Selene lifts her glass, “To scars that made us smarter. And to Sundays that no longer end in police reports.”
Aria raises her beer bottle, “To the chaos we conquered. And the calm we get to keep.”
I raise my wine glass, “Still standing. Still here.”
And in the most amazing moment, we all say at the same time, “Always.”
We all clink our drinks together and our laughter echoes as the moon smiles down at us.
The back door opens and our husbands wander out, each one setting into the rhythm of our chaos like it’s their second nature.
Dallas seats himself beside me and slings his arm on the back of the couch.
I tuck myself into his arms and revel in the way his solid presence grounds me.
His voice is low and teasing in my ear, “Were you getting all sentimental, Little Devil?”
I lean into him further, “I earned it. We all did.”
He presses a kiss to my temple, “You did. But don’t go getting all soft on me now. I fell in love with a little devil after all, not a little angel.” The irony of that statement goes unmentioned.
My eyes shine as I look up at my husband, “You fell in love with the chaos.”
Sly is off chasing Danica and Cole around the yard, the kids screaming with laughter as Sly reaches for them.

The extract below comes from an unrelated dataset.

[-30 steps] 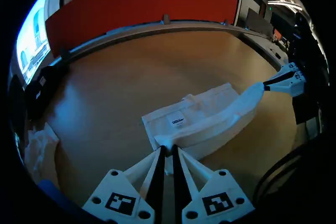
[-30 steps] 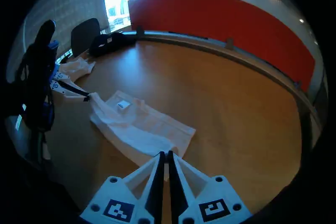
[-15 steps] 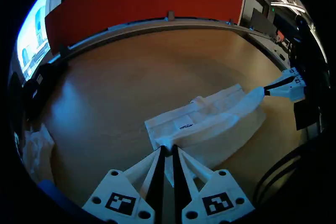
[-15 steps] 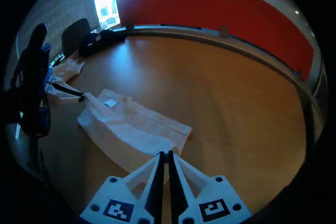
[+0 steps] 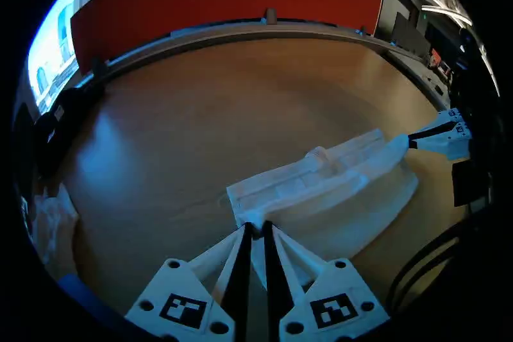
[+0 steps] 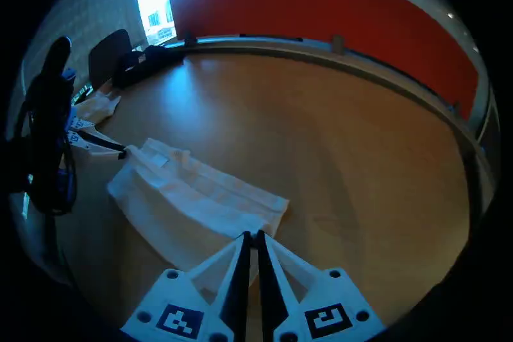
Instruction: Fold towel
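Observation:
A white towel (image 5: 327, 191) lies partly folded on the wooden table (image 5: 211, 117), its near edge lifted. In the left gripper view my left gripper (image 5: 256, 234) is shut on one corner of that edge. The right gripper (image 5: 410, 143) shows farther off at the right, pinching the opposite corner. In the right gripper view the towel (image 6: 192, 197) stretches left from my right gripper (image 6: 252, 237), which is shut on its corner. The left gripper (image 6: 122, 154) holds the far corner at the left, with a person's dark sleeve behind it.
A red partition (image 6: 333, 18) runs along the table's far edge (image 6: 359, 69). A dark bag (image 6: 144, 59) and a chair (image 6: 102, 59) stand at the far left. Another crumpled white cloth (image 5: 48, 230) lies at the table's left side, also visible as cloth (image 6: 96, 106).
Both grippers have carried the lifted towel edge forward over the rest of the towel. The towel's label has gone from sight in the left gripper view.

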`<action>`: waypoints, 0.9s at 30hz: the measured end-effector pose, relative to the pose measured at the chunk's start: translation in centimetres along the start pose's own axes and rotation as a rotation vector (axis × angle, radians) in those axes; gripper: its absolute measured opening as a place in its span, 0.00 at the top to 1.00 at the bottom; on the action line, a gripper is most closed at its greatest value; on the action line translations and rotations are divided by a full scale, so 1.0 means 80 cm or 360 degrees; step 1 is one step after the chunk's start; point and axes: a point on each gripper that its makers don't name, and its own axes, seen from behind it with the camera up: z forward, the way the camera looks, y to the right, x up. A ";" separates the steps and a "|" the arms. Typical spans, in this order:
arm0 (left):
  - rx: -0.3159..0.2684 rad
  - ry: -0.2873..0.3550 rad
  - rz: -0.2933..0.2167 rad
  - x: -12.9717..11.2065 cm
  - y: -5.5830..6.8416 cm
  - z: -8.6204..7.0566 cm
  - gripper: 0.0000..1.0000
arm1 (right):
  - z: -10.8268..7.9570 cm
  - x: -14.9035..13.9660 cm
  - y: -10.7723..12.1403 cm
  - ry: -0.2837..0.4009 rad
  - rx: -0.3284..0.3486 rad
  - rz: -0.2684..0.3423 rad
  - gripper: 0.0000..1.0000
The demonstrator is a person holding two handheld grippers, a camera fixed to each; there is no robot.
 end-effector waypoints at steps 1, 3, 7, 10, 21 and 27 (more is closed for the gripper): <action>0.0003 -0.0005 0.0000 0.000 -0.001 0.002 0.86 | 0.002 0.000 0.001 -0.0002 -0.0003 0.0004 0.92; 0.0008 -0.0015 -0.0001 -0.001 -0.003 0.005 0.85 | 0.006 0.000 0.002 -0.0007 -0.0009 0.0011 0.92; 0.0019 -0.0022 -0.0004 0.001 -0.006 0.009 0.84 | 0.013 0.000 0.004 -0.0011 -0.0021 0.0024 0.92; 0.0027 -0.0019 -0.0009 0.004 -0.008 0.011 0.84 | 0.015 0.001 0.005 -0.0011 -0.0029 0.0026 0.92; 0.0057 -0.0020 -0.0026 0.009 -0.017 0.014 0.65 | 0.018 0.008 0.015 -0.0004 -0.0077 0.0012 0.69; 0.0068 -0.0018 -0.0065 0.010 -0.021 0.014 0.38 | 0.017 0.010 0.023 0.0012 -0.0116 -0.0007 0.30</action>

Harvey drops down beside Brody and pulls a juice pouch out of his pocket, tossing it onto the side table as he heaves an exhausted sigh.
Dylan refills Selene’s wineglass like he was trained for it.
He smiles down at me, quiet so only I can hear him, “I used to be terrified I’d lose you to all of that darkness. The stalker. The chaos. The noise. But you never let it win.”
“We didn’t let it win. You held me up when I couldn’t stand.”
He grins softly, “That’s what love is, Little Devil. You carry me, I carry you.”
He kisses me gently, soft enough not to draw too much of our friends’ attention. The kiss is so full of everything we’ve been through together.
We break apart and I give him a sad smile, “It feels like an ending, doesn’t it?”
Dallas tilts his head at me, smiling, “It’s not the end. It’s the reward.”
Dallas and I each carried our own burdens– grief, shame, fear, and pain, but it was never meant to be held alone. We stumbled, I bled, we fought, but we did it all together because some burdens don’t break you when they’re shared.
The same can be said for my friends. We’ve shared all of our burdens throughout the years. That makes us family, that makes us whole, that makes us Satan’s fucking Angels.